The Palestinian Authority said on Tuesday it will pay public sector workers 60% of their December salaries this week as it grapples with the longrunning fallout of Israel’s refusal to transfer tax funds earmarked for Gaza.
Funding to the Palestinian Authority, the body which exercises limited governance in the occupied West Bank, has been severely restricted by the months-long dispute over transferring tax revenues Israel collects on behalf of the Palestinians.
Funding from international donors has also been squeezed, falling from 30% of the $6 billion annual budget to around 1%, Palestinian Prime Minister Mohammad Shtayyeh said.
“The funding situation of the Authority is very difficult,” he said, following a meeting of the cabinet.
The funding dispute has been a source of friction between Israel and the Palestinians since the start of the war in Gaza in October, when Israeli Finance Minister Bezalel Smotrich refused to release all the funds, accusing the PA of supporting the Oct. 7 attack in Israel led by the Islamist movement Hamas.
Under interim peace accords signed in the early 1990s, Israel collects taxes on the Palestinians’ behalf and typically transfers them to the PA monthly on the approval of the finance minister.
However transfers have been stalled since October, when Smotrich withheld around 600 million shekels ($164.51 million) of the total 1 billion shekels due for transfer, prompting the Palestinian Authority, which says Gaza is an integral part of Palestinian territory, to refuse to accept any funds.
“We cannot accept conditions on our money.
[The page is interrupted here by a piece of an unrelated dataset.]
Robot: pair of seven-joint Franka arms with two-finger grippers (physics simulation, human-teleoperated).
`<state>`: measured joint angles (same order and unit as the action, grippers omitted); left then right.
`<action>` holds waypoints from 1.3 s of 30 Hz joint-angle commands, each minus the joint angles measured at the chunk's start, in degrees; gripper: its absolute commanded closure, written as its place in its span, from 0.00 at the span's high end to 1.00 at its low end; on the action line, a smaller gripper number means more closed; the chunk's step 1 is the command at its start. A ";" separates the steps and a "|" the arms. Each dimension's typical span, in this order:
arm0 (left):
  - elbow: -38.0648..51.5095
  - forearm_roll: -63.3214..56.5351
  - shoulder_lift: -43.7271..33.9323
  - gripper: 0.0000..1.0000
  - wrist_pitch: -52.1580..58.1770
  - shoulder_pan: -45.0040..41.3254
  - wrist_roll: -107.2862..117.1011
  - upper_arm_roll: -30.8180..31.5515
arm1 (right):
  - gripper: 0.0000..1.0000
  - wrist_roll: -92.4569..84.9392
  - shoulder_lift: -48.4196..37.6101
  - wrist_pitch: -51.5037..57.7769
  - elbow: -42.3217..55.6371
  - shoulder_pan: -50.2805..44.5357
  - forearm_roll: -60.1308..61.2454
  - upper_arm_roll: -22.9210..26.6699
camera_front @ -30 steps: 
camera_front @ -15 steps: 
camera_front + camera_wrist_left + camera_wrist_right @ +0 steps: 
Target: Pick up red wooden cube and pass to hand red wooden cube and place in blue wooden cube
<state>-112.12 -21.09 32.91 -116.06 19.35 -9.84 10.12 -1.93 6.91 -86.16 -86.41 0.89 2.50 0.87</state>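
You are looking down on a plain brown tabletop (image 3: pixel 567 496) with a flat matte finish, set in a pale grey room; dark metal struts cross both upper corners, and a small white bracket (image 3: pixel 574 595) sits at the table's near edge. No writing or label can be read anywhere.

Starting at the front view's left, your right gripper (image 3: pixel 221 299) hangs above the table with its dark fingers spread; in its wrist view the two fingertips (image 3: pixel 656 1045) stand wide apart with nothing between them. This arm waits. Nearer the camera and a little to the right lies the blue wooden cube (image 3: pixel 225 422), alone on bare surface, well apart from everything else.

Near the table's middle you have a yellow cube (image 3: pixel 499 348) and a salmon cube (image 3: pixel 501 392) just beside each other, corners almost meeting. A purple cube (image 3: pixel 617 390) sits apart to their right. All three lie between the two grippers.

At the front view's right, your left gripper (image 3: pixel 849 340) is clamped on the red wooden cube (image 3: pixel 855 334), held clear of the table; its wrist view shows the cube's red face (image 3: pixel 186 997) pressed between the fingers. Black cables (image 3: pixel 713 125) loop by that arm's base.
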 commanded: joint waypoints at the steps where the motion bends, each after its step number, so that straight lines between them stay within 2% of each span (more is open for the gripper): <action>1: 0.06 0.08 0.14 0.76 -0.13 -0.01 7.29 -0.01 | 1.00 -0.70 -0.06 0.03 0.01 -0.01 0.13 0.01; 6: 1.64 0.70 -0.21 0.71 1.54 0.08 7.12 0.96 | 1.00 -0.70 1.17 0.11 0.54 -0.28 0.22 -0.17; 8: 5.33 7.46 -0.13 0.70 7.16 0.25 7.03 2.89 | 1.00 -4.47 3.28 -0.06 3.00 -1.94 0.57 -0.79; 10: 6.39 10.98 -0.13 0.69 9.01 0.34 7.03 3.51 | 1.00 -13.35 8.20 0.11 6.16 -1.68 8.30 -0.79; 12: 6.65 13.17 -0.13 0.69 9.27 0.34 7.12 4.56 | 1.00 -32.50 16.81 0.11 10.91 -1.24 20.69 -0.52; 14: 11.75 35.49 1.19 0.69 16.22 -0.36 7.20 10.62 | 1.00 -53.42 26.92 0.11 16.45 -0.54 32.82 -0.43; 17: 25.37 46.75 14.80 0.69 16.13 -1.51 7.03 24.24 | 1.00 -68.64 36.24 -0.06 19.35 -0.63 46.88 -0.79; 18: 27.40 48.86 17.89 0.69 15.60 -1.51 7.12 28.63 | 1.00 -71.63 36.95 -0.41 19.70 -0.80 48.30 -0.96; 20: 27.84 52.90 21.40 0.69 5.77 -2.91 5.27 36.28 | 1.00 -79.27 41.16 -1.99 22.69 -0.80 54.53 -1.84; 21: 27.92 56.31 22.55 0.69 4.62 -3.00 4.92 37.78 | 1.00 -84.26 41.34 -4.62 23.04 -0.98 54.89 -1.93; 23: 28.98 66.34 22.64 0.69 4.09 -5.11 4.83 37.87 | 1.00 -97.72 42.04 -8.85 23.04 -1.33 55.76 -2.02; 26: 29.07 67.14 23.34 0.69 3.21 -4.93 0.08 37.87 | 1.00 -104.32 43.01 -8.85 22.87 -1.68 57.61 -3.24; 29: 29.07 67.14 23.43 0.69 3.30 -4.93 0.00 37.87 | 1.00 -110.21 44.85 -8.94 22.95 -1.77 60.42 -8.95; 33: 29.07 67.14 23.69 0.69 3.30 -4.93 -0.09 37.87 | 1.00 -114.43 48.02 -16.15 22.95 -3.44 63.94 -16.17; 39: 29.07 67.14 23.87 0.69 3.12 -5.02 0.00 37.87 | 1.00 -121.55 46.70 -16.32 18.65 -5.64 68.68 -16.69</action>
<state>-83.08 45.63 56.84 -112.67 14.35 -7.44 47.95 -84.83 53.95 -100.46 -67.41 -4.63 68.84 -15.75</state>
We will remain committed to the prisoners and martyrs and to our people in the Gaza Strip, not out of favor, but by virtue of our national, religious and moral responsibility,” Shtayyeh said.
Although Gaza is controlled by Hamas, the Palestinian Authority continues to fund essential areas of the blockaded enclave’s budget including paying the salaries of health workers.
The dispute comes ahead of a visit by U.S. Secretary of State Antony Blinken, who has pressed Israel to resolve the budget dispute, which has left thousands of Palestinian public sector workers without pay for months.
The dispute over the Palestinian Authority budget coincides with a separate dispute over funding to UNWRA, the United Nations agency which pays for emergency relief for Palestinians.
Much of the UNWRA budget has been cut off since Israel accused 12 of the agency’s 13,000 Gaza workers of involvement in the Oct. 7 attack. The claims came as Israel faced a genocide case at the International Court of Justice over its war on Gaza, and after years of it calling for the agency to be disbanded.